Les voitures, détournant le coin d'une rue, arrivèrent devant le porche de l'église.
Alors, l'homme que nos lecteurs ont déjà reconnu pour le voyageur si pressé rejeta son manteau en arrière, et parut s'affermir sur ses talons, comme quelqu'un qui touche à un moment suprême.
Le marchepied s'abattit. Amabel, s'appuyant légèrement sur la main de Benedict, allait descendre et pénétrer sous le porche, lorsque l'inconnu, ayant fait un profond salut à la fiancée, toucha le bras d'Arundell, qui se retourna vivement, tout étonné d'une semblable interruption dans un tel moment; car, tournant le dos à l'église, il n'avait pas vu s'avancer l'homme au manteau.
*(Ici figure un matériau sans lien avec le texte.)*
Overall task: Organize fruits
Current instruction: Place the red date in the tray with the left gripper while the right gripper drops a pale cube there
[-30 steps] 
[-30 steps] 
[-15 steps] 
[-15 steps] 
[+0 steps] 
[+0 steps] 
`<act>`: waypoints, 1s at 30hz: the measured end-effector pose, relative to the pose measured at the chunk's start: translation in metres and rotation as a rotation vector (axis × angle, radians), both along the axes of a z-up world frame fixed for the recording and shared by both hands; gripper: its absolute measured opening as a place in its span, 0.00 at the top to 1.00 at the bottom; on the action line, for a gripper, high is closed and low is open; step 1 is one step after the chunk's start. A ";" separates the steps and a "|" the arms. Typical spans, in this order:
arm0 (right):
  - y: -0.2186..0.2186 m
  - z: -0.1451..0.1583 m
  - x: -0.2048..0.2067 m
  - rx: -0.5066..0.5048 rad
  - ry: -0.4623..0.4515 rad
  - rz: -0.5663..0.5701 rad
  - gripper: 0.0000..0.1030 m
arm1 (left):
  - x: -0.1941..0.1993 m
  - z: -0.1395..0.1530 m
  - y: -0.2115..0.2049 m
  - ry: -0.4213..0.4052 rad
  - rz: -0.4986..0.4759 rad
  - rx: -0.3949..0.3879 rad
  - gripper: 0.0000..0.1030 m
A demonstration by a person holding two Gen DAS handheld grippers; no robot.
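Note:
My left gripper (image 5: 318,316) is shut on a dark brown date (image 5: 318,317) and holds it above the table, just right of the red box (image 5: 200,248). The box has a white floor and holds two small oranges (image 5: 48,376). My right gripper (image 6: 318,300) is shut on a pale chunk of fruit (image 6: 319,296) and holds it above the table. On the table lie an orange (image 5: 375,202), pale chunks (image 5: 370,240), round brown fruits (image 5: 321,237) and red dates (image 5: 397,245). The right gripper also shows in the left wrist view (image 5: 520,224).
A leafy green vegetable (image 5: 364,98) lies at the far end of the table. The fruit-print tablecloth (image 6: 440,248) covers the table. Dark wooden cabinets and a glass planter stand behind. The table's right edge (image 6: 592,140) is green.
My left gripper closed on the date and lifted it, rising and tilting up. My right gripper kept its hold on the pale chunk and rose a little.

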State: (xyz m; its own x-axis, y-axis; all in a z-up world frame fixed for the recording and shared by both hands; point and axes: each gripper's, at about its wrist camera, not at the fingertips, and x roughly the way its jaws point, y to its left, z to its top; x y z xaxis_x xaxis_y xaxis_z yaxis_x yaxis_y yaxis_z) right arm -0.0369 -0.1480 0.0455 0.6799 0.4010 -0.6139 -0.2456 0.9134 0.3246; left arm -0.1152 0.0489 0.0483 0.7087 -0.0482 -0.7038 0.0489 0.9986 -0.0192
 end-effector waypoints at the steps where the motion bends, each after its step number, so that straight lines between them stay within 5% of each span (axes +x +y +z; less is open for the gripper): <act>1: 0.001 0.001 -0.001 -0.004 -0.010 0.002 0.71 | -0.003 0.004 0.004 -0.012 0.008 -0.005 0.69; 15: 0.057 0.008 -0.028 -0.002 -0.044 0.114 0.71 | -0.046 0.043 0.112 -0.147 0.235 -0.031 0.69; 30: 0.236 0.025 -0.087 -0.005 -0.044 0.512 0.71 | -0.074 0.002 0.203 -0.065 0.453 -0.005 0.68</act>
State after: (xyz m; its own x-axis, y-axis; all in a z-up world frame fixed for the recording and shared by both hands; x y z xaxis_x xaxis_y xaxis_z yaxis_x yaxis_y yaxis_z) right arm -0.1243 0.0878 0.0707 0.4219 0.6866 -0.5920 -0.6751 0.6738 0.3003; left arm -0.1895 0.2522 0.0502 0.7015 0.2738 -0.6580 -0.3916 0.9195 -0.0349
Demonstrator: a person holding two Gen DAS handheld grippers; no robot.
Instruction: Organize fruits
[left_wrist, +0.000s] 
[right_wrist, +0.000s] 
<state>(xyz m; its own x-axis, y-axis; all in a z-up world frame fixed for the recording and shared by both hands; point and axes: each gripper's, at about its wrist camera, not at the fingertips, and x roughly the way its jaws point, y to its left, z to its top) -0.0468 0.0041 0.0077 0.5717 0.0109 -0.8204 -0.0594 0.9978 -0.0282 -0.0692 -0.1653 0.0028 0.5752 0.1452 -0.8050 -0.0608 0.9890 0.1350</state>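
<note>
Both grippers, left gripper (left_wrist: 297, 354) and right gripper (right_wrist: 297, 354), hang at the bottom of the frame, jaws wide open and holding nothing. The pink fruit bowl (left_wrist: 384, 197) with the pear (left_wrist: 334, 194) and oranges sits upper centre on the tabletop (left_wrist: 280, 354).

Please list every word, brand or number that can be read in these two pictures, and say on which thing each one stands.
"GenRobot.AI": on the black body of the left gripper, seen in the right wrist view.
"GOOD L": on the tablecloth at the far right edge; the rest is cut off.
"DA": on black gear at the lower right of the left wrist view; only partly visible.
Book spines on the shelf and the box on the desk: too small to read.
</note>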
– Sidney! s'écria Benedict revenu du premier étourdissement.
– Lui-même! répondit d'un ton grave l'homme ainsi nommé.
– Et moi qui vous accusais d'indifférence. Venir ainsi des Indes pour assister à mon mariage! C'est donc à cause de cela que vous n'avez pas répondu à mes lettres; vous vouliez me ménager cette surprise.
– Benedict, j'avais un mot à vous dire, et c'est pour ce mot que je suis venu.
– Vous le direz plus tard. Tantôt je vous présenterai à ma femme, et, ma foi! vous êtes déjà tout présenté. Lady Arundell, sir Arthur Sidney.
– Non, il faut que je vous parle sur-le-champ, seul à seul, ne fût-ce qu'une minute.
Il y avait dans le regard de Sidney quelque chose de si ferme, dans sa voix un accent si impérieux, que Benedict, hésitant et laissant tomber la main d'Amabel, fit quelques pas du côté de son ami.
– Madame voudra bien pardonner mon insistance, dit Sidney en s'emparant du bras de Benedict avec un sourire d'une grâce affectée; je n'ai qu'une phrase à dire.
Et il entraîna Benedict jusqu'à l'angle de l'église, à l'entrée de la petite rue qui longe un des bas côtés.
Amabel s'était rassise à côté de sa tante, lady Eleanor Braybrooke, qui grommelait entre ses dents contre cette absurde interruption.
– Je vous demande un peu si cela a le sens commun: tomber ainsi des Indes pour intercepter un marié au seuil de l'église! Le moment est bien choisi pour débiter des balivernes!
– Sir Arthur Sidney est un original qui ne fait rien comme les autres, répondit Amabel; Benedict m'a souvent parlé de ses singularités.
– Est-ce qu'un homme bien né doit avoir des originaux pour amis! répliqua lady Braybrooke du ton le plus majestueusement dédaigneux.
Amabel sourit de l'indignation superbe de sa tante.
– Ce n'est pas moi, continua la douairière, qui de rouge était devenue cramoisie par les flots de colère qui lui montaient à la face, qui aurais permis à sir George-Alan Braybrooke de me planter là au moment de marcher à l'autel, fût-ce pour l'empire du monde… Mais il paraît qu'elle est longue, la phrase qu'avait à dire ce Sidney, que Dieu confonde!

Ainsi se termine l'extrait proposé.